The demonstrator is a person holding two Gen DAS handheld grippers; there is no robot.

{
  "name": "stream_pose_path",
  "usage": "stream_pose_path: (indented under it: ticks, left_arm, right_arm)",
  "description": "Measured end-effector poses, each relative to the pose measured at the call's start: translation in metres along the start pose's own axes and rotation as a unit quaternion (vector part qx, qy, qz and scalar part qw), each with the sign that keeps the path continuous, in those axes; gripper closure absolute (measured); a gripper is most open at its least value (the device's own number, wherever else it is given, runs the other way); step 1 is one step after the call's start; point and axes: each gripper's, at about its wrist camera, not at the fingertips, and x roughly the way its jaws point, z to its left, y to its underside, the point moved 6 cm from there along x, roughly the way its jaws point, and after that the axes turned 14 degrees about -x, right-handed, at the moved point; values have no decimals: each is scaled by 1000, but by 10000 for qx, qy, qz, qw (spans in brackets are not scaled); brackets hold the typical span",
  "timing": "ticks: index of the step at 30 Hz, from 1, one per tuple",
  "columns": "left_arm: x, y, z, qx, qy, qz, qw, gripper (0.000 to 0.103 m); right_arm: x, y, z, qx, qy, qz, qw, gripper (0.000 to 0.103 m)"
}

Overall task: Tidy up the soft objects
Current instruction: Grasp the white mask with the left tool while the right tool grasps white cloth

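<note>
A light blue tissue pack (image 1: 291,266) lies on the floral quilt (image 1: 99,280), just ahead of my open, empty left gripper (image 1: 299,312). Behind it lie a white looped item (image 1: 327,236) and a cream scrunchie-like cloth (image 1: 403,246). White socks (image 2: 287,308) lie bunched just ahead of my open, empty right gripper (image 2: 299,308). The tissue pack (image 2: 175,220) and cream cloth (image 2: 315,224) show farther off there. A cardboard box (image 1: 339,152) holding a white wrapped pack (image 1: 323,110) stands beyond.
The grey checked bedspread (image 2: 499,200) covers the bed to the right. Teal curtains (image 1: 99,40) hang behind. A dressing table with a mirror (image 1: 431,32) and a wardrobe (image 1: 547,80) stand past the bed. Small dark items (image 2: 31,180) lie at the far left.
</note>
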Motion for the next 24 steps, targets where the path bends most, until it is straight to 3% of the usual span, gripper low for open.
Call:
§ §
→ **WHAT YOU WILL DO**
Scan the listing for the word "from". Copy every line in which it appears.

→ **WRITTEN REPLY**
  "description": "Measured end-effector poses, each relative to the pose measured at the call's start: translation in metres along the start pose's own axes and rotation as a unit quaternion (vector part qx, qy, qz and scalar part qw), each with the sign that keeps the path continuous, in those axes; gripper closure absolute (measured); a gripper is most open at its least value (the device's own number, wherever else it is given, runs the other way); step 1 is one step after the call's start; point and axes: each gripper's, at about its wrist camera, not at the fingertips, and x roughly the way its jaws point, z to its left, y to its underside, the point moved 6 cm from there along x, roughly the way its jaws point, and after that the axes turned 14 degrees about -x, right-handed, at the moved point; values have no decimals: each is scaled by 1000, but by 10000 for qx, qy, qz, qw (spans in brackets are not scaled); brackets hold the typical span",
  "timing": "ticks: index of the step at 30 Hz, from 1, one per tuple",

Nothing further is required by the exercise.